Il salotto del moralismo nazionale ieri sera aveva un bel problema: si doveva riconoscere lo sbaglio di Marrazzo (non si può negare l’evidenza, anche se la tentazione è quella), ma senza pigiare troppo sull’acceleratore. Quindi doveva prevalere il miele e la comprensione. E, soprattutto, si doveva prendere spunto da Marrazzo per dare addosso a Berlusconi. È precisamente il “fuori tema” di Travaglio, tanto tirato per i capelli da far sentire lo stridio delle unghie che cercano di arrampicarsi sulla parete liscia dello specchio.
Va bene non infierire su Marrazzo (e da tutto il centrodestra, perfino da Emilio Fede, è arrivata sulla vicenda una memorabile lezione di stile), ma non va bene minimizzare, eccedere in senso opposto. Addirittura tentare un “non parliamone più”, un “meglio parlare di Berlusconi” che, obiettivamente, è davvero ridicolo. Maurizio Belpietro, di fronte ad un Santoro che evoca misteriosi complotti, riporta la vicenda al suo dato scarno: oggettivamente è stato imbarazzante vedere un personaggio di quel genere in quelle condizioni. Molti politici andranno a puttane e a trans, ma uno solo, finora, è stato filmato in quel modo. Avrebbe potuto non dimettersi, ma avrebbe fatto ancor più del male al suo partito. Inoltre c’è un altro aspetto inquietante, questo sì, evocato da Storace con una domanda: da quando Marrazzo ha scoperto di essere sotto ricatto (la scorsa estate) quali sono stati i suoi provvedimenti amministrativi in Regione Lazio? Saranno i magistrati ad indagare.

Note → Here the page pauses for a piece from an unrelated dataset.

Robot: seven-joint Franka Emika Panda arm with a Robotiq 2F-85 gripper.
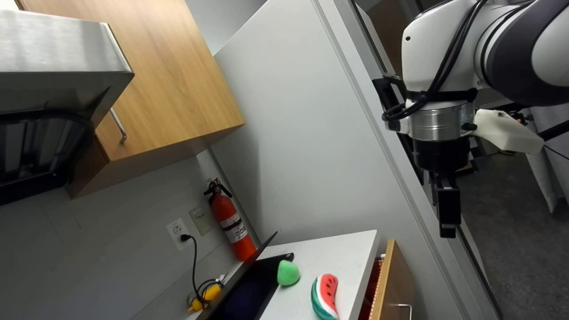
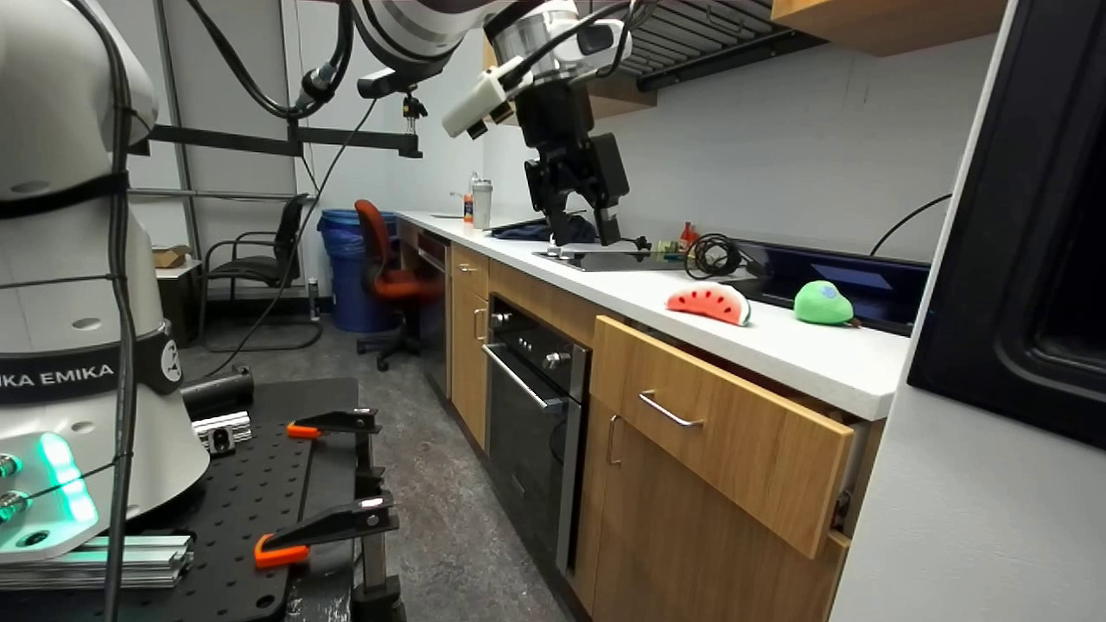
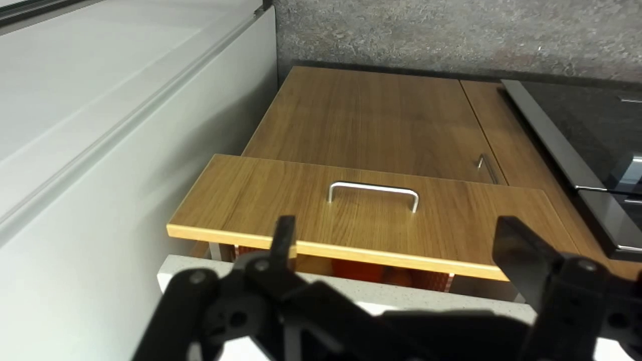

Il salotto di Santoro avrebbe dovuto ammettere che questo ossessivo frugare nella vita privata dei politici, o meglio, di un solo politico, Berlusconi, è una tremenda arma a doppio taglio, che si riversa su chi la usa. Ma da quelle parti non sono così interiormente liberi da fare un bel mea culpa, dall’addossarsi la responsabilità di quel giornalismo canaglia che loro stessi alimentano. Al posto del mea culpa è andato in onda il solito attacco politico e personale contro Berlusconi, basato sui condizionali di Travaglio (peraltro non tutti efficaci perché non tutti appropriati) e sulle affermazioni sgangherate di un trans.
È l’arte di cadere sempre in piedi. Che riesce a fregare solo il fan di questo triste spettacolo, quel fan che è capace anche di esaltarsi e di godere con la performance del guitto Santoro, e di andare in vera e propria estasi quando parla Travaglio.